Linear Regression // Megha Bose

Prerequisite:

The Linear Model

Linear regression models the relationship between inputs $\mathbf{x} \in \mathbb{R}^d$ and a real-valued output $y \in \mathbb{R}$ as

$$\hat{y} = \mathbf{w}^T \mathbf{x} + b,$$

where $\mathbf{w} \in \mathbb{R}^d$ is the weight vector and $b \in \mathbb{R}$ is the bias. Absorbing the bias by appending a constant feature 1 to every input, we write $\hat{y} = \mathbf{w}^T \mathbf{x}$ with $\mathbf{x} \in \mathbb{R}^{d+1}$. In matrix form, predictions over $n$ examples are $\hat{\mathbf{y}} = X\mathbf{w}$, where $X \in \mathbb{R}^{n \times (d+1)}$ is the design matrix.
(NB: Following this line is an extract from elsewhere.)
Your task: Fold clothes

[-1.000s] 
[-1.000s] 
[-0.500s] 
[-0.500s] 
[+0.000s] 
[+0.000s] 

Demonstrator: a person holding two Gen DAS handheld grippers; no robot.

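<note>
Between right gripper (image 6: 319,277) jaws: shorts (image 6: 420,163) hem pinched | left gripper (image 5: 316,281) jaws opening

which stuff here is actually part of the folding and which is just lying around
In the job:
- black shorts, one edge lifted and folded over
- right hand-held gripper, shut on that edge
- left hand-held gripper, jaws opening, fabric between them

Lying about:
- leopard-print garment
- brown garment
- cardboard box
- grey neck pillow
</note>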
The Loss: Mean Squared Error

The standard loss for regression is the mean squared error (MSE):

$$L(\mathbf{w}) = \frac{1}{n} |X\mathbf{w} - \mathbf{y}|^2 = \frac{1}{n} \sum_{i=1}^{n} (\mathbf{w}^T \mathbf{x}_i - y_i)^2.$$

MSE penalizes large residuals quadratically, making it sensitive to outliers but analytically tractable.

The Normal Equations

To find the minimizer, compute the gradient and set it to zero.
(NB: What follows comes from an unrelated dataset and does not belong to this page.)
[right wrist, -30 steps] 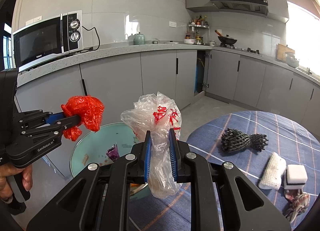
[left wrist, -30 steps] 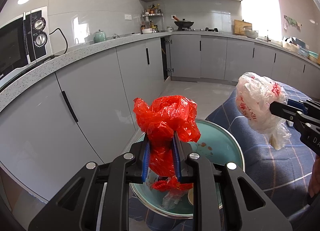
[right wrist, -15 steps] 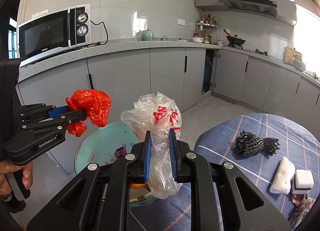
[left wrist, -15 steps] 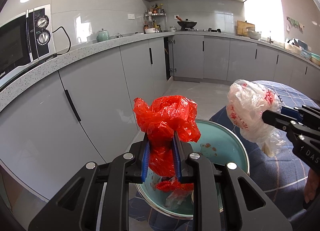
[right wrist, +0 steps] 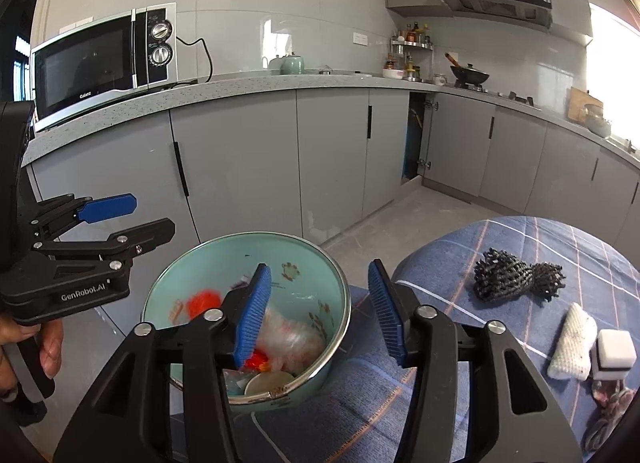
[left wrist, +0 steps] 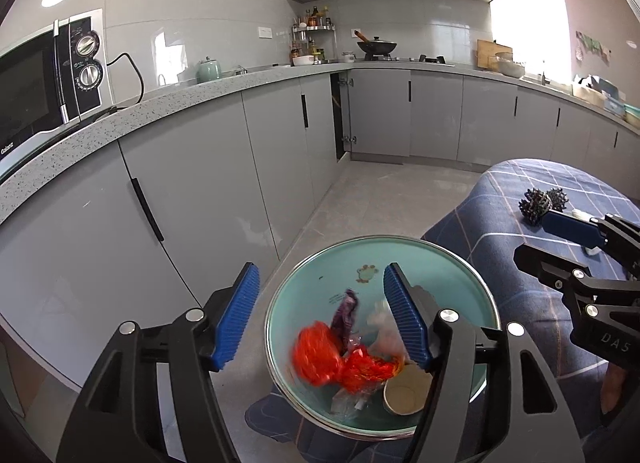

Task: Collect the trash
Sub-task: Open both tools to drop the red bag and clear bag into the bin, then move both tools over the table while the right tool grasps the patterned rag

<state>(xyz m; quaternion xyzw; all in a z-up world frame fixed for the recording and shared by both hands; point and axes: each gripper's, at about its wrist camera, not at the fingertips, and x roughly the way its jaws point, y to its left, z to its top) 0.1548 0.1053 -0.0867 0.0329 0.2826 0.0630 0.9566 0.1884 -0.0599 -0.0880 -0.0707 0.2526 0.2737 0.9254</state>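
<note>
A teal bin with a metal rim stands beside the table. My left gripper hangs over it, jaws opening, nothing between them. The red plastic bag is a blur, dropping among the rubbish inside. My right gripper is also above the bin, jaws opening and empty. The clear bag with red print lies inside under it, beside the red bag. Each gripper shows in the other's view: right gripper, left gripper.
On the blue plaid tablecloth lie black mesh netting, a white foam net, a white sponge block and a crumpled wrapper. Grey cabinets and a counter with a microwave run behind the bin.
Both grippers have opened. The red bag has left the left gripper and the clear bag the right one; both are down in the bin.
</note>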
$$\nabla_{\mathbf{w}} L(\mathbf{w}) = \frac{2}{n} X^T(X\mathbf{w} - \mathbf{y}) = \mathbf{0}.$$

This gives the normal equations:

$$X^T X \mathbf{w} = X^T \mathbf{y}.$$

If $X^T X$ is invertible (equivalently, $X$ has full column rank), the unique solution is

$$\mathbf{w}^\ast = (X^T X)^{-1} X^T \mathbf{y}.$$

Verification that this is a minimum. The Hessian is $\nabla^2 L = \frac{2}{n} X^T X$, which is positive semidefinite (and positive definite when $X$ has full rank). Therefore $L$ is convex, and any critical point is a global minimum.

Geometric Interpretation

The prediction $\hat{\mathbf{y}} = X\mathbf{w}^\ast$ is the orthogonal projection of $\mathbf{y}$ onto the column space $\text{col}(X)$.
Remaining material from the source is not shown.